[RECORDED DATA — start]

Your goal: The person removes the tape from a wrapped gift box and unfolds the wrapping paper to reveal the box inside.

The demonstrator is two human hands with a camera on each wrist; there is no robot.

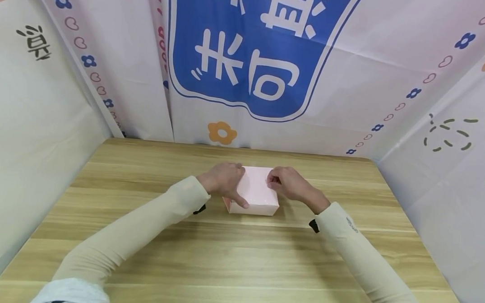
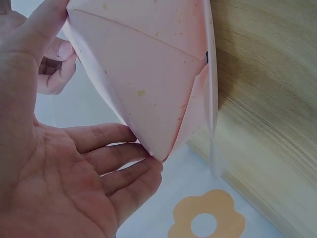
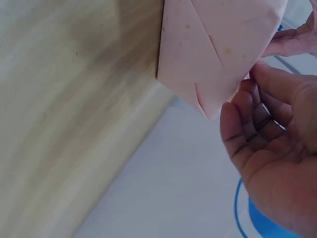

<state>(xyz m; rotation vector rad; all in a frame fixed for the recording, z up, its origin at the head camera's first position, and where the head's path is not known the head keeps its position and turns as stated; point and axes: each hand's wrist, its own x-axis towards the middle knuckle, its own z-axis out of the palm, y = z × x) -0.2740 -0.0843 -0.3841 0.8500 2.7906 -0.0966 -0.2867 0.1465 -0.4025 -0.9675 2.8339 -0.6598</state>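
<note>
A pale pink paper box (image 1: 258, 188) with small gold flecks sits on the wooden table. My left hand (image 1: 226, 180) lies over its left side, thumb along the near top edge. In the left wrist view, the left hand's nearly straight fingers (image 2: 131, 171) touch an edge near the box's far corner. My right hand (image 1: 290, 184) pinches at the right edge of the top, fingers curled. Folded panels show on the box's side (image 3: 213, 54) in the right wrist view. The exact contact under the right fingertips is partly hidden.
The wood-grain table (image 1: 237, 260) extends around the box. A printed cloth backdrop (image 1: 330, 105) rises behind the table's far edge, with cloth walls at left and right. Dark straps (image 1: 314, 225) show at the sleeves' wrists.
</note>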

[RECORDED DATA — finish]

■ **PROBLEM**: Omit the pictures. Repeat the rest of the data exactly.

■ **TASK OUTPUT**:
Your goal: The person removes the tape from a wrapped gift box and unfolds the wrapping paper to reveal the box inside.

The demonstrator is two human hands with a camera on each wrist; there is no robot.


<state>(xyz m; rotation vector rad; all in a frame fixed for the recording, z up, its origin at the head camera's first position, and where the head's path is not known the head keeps its position and turns as stated; point and axes: each hand's wrist, its own x-axis towards the middle knuckle, its own z-axis out of the palm, y = z × x) -0.2740 -0.0843 -0.3841 0.8500 2.7906 -0.0966 -0.2867 0.1465 -0.4025 -0.9675 2.8339 -0.6598</state>
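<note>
A pale pink paper box (image 1: 258, 188) with small gold flecks sits on the wooden table. My left hand (image 1: 226, 180) lies over its left side, thumb along the near top edge. In the left wrist view, the left hand's nearly straight fingers (image 2: 131, 171) touch an edge near the box's far corner. My right hand (image 1: 290, 184) pinches at the right edge of the top, fingers curled. Folded panels show on the box's side (image 3: 213, 54) in the right wrist view. The exact contact under the right fingertips is partly hidden.
The wood-grain table (image 1: 237, 260) extends around the box. A printed cloth backdrop (image 1: 330, 105) rises behind the table's far edge, with cloth walls at left and right. Dark straps (image 1: 314, 225) show at the sleeves' wrists.
</note>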

No further output is given for this exercise.